Population demographics are presented as mean (standard deviation [SD]) and frequency (percentage) for continuous and categorical variables, respectively. Differences between continuous variables were tested with the unpaired Student's t-test, or one-way analysis of variance (ANOVA) when more than 2 groups, while differences between categorical data were tested with the chi-square test. To assess whether MSIS-29-PHYS score, MSIS-29-PSYCH score, prEDSS score, and change in MSIS-29-PHYS score are associated with mortality, survival times were modelled using Cox proportional hazard models where the hazard ratios (HRs) for the respective instruments were adjusted for age and sex. The HRs are presented with 95% confidence intervals (95% CIs) and p-values testing the null hypothesis of the HRs being equal to 1. Survival curves within the subgroups were estimated using Kaplan–Meier estimators. Correlations between the 3 PRO scales (MSIS-29-PHYS, MSIS-29-PSYCH, and prEDSS) were estimated using rank-based Spearman correlations, which are reported with p-values testing the null hypothesis of no correlation.
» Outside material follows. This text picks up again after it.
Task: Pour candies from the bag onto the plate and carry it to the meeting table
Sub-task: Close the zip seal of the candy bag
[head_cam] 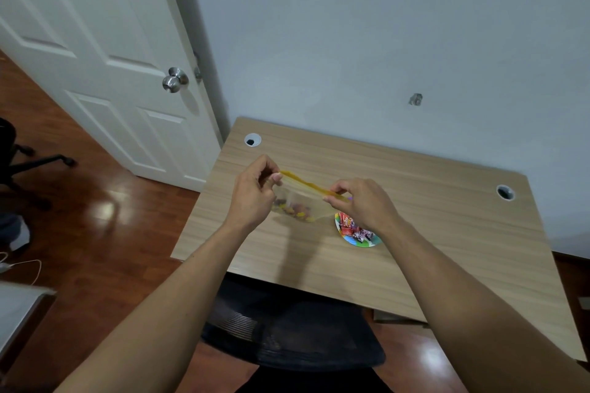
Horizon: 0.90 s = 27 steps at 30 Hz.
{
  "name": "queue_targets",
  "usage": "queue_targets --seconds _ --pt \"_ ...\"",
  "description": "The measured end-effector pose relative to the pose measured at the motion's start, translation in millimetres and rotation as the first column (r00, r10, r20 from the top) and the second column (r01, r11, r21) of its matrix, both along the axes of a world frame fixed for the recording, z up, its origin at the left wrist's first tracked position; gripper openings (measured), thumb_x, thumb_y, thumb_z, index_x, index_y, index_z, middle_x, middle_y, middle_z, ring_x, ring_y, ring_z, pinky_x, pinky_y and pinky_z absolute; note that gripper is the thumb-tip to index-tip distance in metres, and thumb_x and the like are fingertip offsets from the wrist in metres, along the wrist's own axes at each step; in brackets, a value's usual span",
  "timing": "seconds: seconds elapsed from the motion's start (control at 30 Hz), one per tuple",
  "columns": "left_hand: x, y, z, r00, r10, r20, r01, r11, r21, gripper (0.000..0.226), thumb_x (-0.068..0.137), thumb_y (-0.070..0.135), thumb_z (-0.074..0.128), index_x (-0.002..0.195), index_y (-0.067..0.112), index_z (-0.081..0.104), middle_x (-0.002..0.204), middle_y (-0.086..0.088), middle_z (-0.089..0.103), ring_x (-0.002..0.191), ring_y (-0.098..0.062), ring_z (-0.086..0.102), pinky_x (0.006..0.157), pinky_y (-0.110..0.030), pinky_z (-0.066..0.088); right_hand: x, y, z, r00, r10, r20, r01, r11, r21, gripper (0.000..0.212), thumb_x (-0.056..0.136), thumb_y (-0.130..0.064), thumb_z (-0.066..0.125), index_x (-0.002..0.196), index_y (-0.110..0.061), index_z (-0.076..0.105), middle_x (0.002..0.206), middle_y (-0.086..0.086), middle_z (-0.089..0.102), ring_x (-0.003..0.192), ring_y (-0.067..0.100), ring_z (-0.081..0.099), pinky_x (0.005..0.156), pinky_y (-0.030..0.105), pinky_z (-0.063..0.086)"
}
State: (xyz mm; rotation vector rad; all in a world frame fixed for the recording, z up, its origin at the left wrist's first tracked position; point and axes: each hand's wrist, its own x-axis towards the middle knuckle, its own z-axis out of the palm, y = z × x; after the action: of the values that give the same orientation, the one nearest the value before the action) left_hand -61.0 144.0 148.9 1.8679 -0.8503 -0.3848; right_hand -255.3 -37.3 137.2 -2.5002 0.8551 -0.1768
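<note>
Candies [295, 211] of many colours lie at the bottom of the clear bag [298, 201], which you hold up over the wooden desk [431, 226] with both hands. Your left hand [255, 193] pinches the left end of the yellow zip strip [311, 184] between thumb and fingertips, and the other fingers are curled in. Your right hand [364, 204] pinches the same strip near its right end, also with thumb and fingers closed on it. The strip runs in a slanted line between the two hands, higher on the left side and lower on the right. I cannot tell if the mouth of the bag is open or sealed, because the plastic is blurred.

Below your right hand, on the desk, stands the colourful plate [365, 243]. Your hand and wrist cover a part of it. Some wrapped sweets [352, 228] in red and dark wrappers already lie on the plate. The bag hangs to the left of the plate, and its lower right corner is just beside the plate's rim.

The desk stands against a pale wall [351, 41] and has two round cable holes [252, 140], one in each far corner. A black chair [293, 335] is pushed partly under the near edge of the desk. To the left you see a white door [95, 57] with a metal knob [175, 80], and a dark wooden floor [95, 217].
</note>
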Motion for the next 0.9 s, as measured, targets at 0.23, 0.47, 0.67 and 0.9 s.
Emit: queue_targets --seconds 0.23,0.47,0.67,0.9 --pt "2.2 2.3 -1.6 1.000 -0.006 0.006 0.006 1.000 0.004 0.016 0.100 0.003 0.065 0.088 0.012 0.061 0.080 -0.010 0.066 0.080 -0.029 0.060 0.069 -0.036 0.047 -7.5 -0.3 -1.0 1.000 -0.009 -0.010 0.009 1.000 0.013 0.022 0.095 -0.052 0.075 0.103 -0.032 0.082 0.105 -0.015 0.083 0.100 0.015 0.073 0.086 0.040 0.054" --pt "3.7 3.5 -1.8 1.000 0.006 0.005 -0.006 1.000 0.020 0.016 0.101 0.002 0.066 0.088 0.009 0.061 0.076 -0.001 0.067 0.074 -0.011 0.060 0.068 -0.023 0.043 -14.1 -0.1 -5.6 0.999 -0.026 -0.028 0.026 0.999 0.022 0.022 0.093 -0.053 0.076 0.101 -0.033 0.082 0.088 -0.021 0.075 0.096 0.017 0.073 0.084 0.040 0.055" --pt "6.4 3.3 -2.8 1.000 0.019 0.000 -0.019 0.999 0.031 0.015 0.102 0.000 0.064 0.089 0.005 0.060 0.080 -0.006 0.072 0.070 0.003 0.059 0.064 -0.010 0.042 -19.4 -2.7 -11.8 0.998 -0.042 -0.039 0.042 0.999 0.004 0.022 0.092 -0.055 0.075 0.098 -0.034 0.081 0.097 -0.013 0.082 0.095 0.020 0.073 0.083 0.041 0.057" --pt "13.6 2.2 -8.2 0.999 0.031 -0.023 -0.030 0.999 0.037 0.016 0.103 0.002 0.064 0.089 0.010 0.060 0.082 -0.004 0.073 0.073 0.000 0.059 0.067 -0.016 0.044 -24.9 -4.9 -17.3 0.996 -0.071 -0.049 0.072 0.997 0.008 0.030 0.088 -0.063 0.069 0.100 -0.038 0.079 0.094 -0.009 0.081 0.093 0.021 0.072 0.080 0.042 0.058"
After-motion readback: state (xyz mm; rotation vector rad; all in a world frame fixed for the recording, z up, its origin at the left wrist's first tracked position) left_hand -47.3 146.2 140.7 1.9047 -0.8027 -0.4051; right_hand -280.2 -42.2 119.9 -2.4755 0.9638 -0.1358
To investigate whether MSIS-29-PHYS and MSIS-29-PSYCH scores are associated with survival independent of prEDSS score, survival times were modelled using a Cox regression with prEDSS score, MSIS-29-PHYS score, MSIS-29-PSYCH score, age, and sex as independent variables. The SAS 9.4 platform was used for all statistical analysis.
Results
Population demographics
In all, 2,914 people with MS were enrolled in the MSSTB over the study period. 2,126 participants completed the MSIS-29 questionnaire for inclusion in this study (participation rate 73.0%). Of these, 2,119 participants completed both the MSIS-29-PHYS and MSIS-29-PSYCH questionnaire, and 7 participants completed only the MSIS-29-PHYS questionnaire. Data were imputed for 273 participants. A prEDSS assessment was available at the same time as the MSIS-29 assessment in 630 participants, and a repeat MSIS-29 questionnaire was completed 1 year after baseline by 872 participants. Differences in baseline characteristics between those included and those not included in the study, those with and without imputed data, those with and without prEDSS data, and those with and without longitudinal MSIS-29 data are presented in Table 1.
Median follow-up time was 9 years, while 865 participants had the maximum 10 years of follow-up. Up until 1 June 2014, 264 (12.4%) of the total group had died. The mean population age at MSIS-29 assessment was 54 (SD 11.9) years, with a disease length of 18.5 (SD 15.0) years, and 1,630 (76.7%) were female. At baseline, mean MSIS-29-PHYS score was 62 (SD 20.5), mean MSIS-29-PSYCH score was 23.6 (SD 8.7), and mean prEDSS score was 5.7 (SD 2.2).
A higher MSIS-29-PHYS score is associated with reduced survival time
Cox regression models demonstrated that higher MSIS-29-PHYS score was associated with reduced survival time independently of age and sex (Wald chi-square, [degrees of freedom (df) = 4, n = 2,126] = 98.5, p < 0.001; Fig 1A). Older age at first MSIS-29 completion (Wald chi-square [df = 1, n = 2,126] = 88.6, p < 0.001) and male sex (Wald chi-square [df = 1, n = 2,126] = 24.8, p < 0.001) were also associated with reduced survival time in the model. HRs for death were greater, and reduced survival times were observed, with higher MSIS-29-PHYS score, using the ranges 20–35, 36–51, 52–68, 69–84, and 85–100 (Fig 1B). The HR for death was 5.7 in the subgroup with MSIS-29-PHYS score 85–100 compared with the subgroup with MSIS-29-PHYS score 20–35 (HR 5.7, 95% CI 3.1–10.5, p < 0.001). Those with higher MSIS-29-PHYS scores were more likely to be male (chi-square [df = 4, n = 2,126] = 25.2, p < 0.001) and had older age (F[df = 4, n = 2,121] = 16.1, p < 0.001) and longer disease duration (F[df = 4, n = 2,121] = 4.1, p < 0.01; Table 2).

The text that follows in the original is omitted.